> _WHAT YOU WILL DO_:
Check every line below for the string "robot". Copy the ones that have it.

> _GIVEN RECORDS_:
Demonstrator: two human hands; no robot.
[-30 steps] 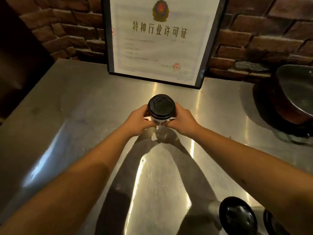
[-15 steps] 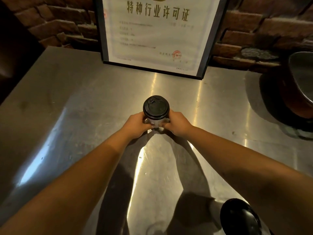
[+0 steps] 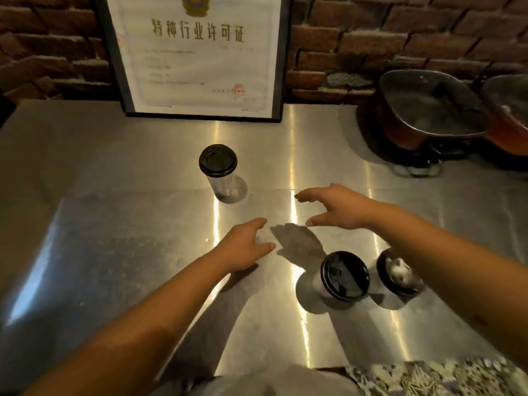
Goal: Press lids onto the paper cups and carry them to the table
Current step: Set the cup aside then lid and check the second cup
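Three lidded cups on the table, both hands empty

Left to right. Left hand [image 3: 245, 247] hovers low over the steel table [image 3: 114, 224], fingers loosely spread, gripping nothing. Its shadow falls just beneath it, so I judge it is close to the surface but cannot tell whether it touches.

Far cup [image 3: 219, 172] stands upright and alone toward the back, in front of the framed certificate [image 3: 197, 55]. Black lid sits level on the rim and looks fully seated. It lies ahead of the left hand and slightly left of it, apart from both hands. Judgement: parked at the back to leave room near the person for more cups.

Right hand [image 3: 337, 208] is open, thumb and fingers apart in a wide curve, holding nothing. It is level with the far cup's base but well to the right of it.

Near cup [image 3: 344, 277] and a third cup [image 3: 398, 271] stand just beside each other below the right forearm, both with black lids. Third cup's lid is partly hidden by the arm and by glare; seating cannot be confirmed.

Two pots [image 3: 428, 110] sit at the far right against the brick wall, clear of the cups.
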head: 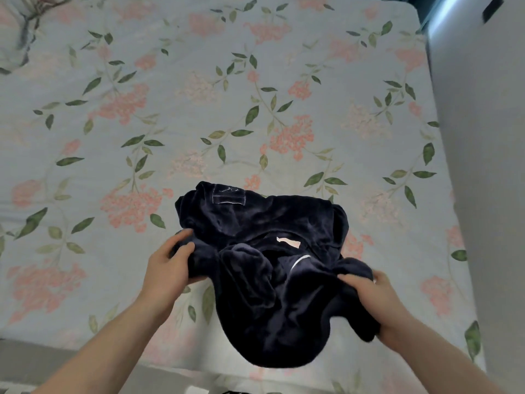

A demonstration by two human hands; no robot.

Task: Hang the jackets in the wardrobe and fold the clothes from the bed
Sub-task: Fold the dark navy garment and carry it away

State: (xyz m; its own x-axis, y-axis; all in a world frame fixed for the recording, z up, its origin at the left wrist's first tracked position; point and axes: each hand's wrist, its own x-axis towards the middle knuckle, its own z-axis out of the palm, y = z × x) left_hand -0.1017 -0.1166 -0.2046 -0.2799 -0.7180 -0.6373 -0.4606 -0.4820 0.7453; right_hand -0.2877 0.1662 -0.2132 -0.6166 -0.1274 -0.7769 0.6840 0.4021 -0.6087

> _SOLUTION TO THE EXERCISE_:
Demonstrator: two human hands; no robot.
A demonstration by two human hands; no robot.

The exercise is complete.